A partnership model for modern operations

Trust in AI agents is growing exponentially. Our international survey shows that 81% of executives trust AI agents to take action on behalf of their organization during a crisis, such as an outage or security event. But that trust depends on a model where humans and AI work together. 

For SREs, that means assigning the right kind of intelligence to the right type of work. At PagerDuty, we think about this as a three-tiered model:

Tier 1: Well-understood issues (agent-led): These are recurring incidents with known fixes, so they’re handled autonomously. Agents detect, diagnose, and remediate without human intervention, then they generate reports for review. Example: A known error signal prompts the agent to restart a system and document the resolution automatically.

Tier 2: Partially understood issues (collaborative): Agents analyze patterns, surface probable causes, and recommend solutions. Humans validate and approve actions. Example: When an API latency spike occurs across multiple microservices, the agent correlates logs and suggests the most likely dependency issue for the SRE to verify before remediation. 

Tier 3: Novel or complex issues (human-led): Engineers lead investigation and strategy while agents collect supporting context, manage communication, and handle relevant tasks. Example: During a cascading failure across several systems, the agent compiles incident history, gathers telemetry, and summarizes updates so engineers can focus on root-cause analysis.

This tiered approach empowers teams to scale both efficiency and expertise. Routine incidents resolve themselves. Complex problems get SREs’ focused attention, while agents handle the grunt work. 

For SREs, this means moving from constantly reacting to building systems that can learn and adapt with every incident. For business leaders, it translates into greater operational resilience, faster innovation, and more consistent and reliable customer experiences.

How PagerDuty helps SREs evolve

PagerDuty’s AI agents embed intelligence and automation across every phase of the incident management lifecycle. Backed by 16 years of operational expertise and billions of real incidents, PagerDuty is designed to make life easier for people managing modern systems.

Here are the agents we’ve built to help SREs and other teams spend less time fighting fires:

  • SRE Agent intelligently diagnoses service disruptions, automatically surfaces key context from past incidents, recommends remediation steps, and executes approved actions.
  • Shift Agent delivers intelligent on-call conflict resolution directly from Slack.
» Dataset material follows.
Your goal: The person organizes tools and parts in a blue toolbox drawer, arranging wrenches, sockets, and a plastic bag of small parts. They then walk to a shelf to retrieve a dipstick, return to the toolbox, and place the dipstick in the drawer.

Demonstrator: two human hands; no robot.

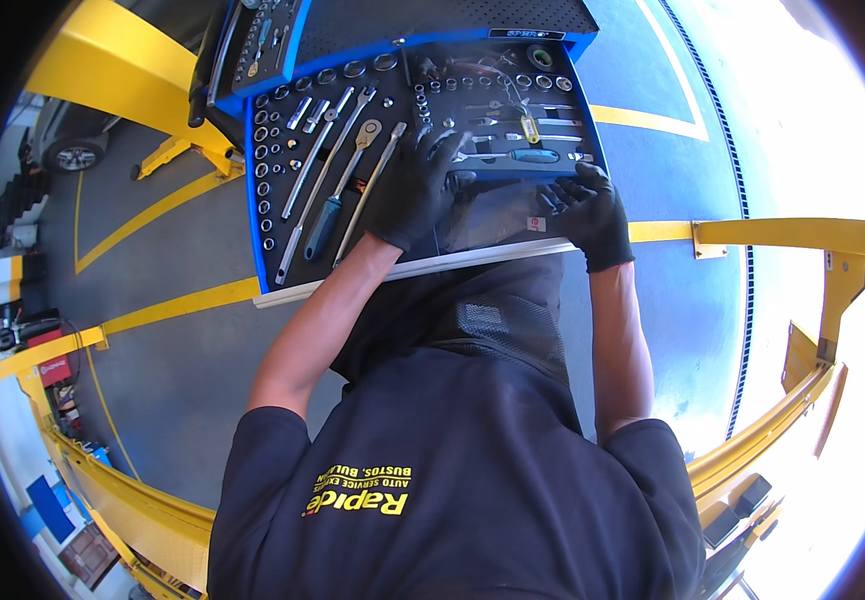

It shares on-call schedules and upcoming shifts with users, detects PTO conflicts (Google Cal extension available), recommends available teammates for coverage, and facilitates the override via direct message. 
  • Insights Agent provides on-demand conversational insights as well as proactive recommendations and actions to improve operations.
  • Scribe Agent automatically delivers Zoom/MS Teams transcriptions to incident channels and combines them with chat history to generate structured summaries, draft status updates, and enrich post-incident reviews.

When SREs get their own agents, they gain the space to do the work they really care about. The outcome is an organization that runs smoother, learns faster, and gives its people the bandwidth to innovate. PagerDuty’s human + agent approach makes this possible. By embedding AI into every phase of incident management, we’re helping enterprises evolve from managing alerts to orchestrating intelligent operations.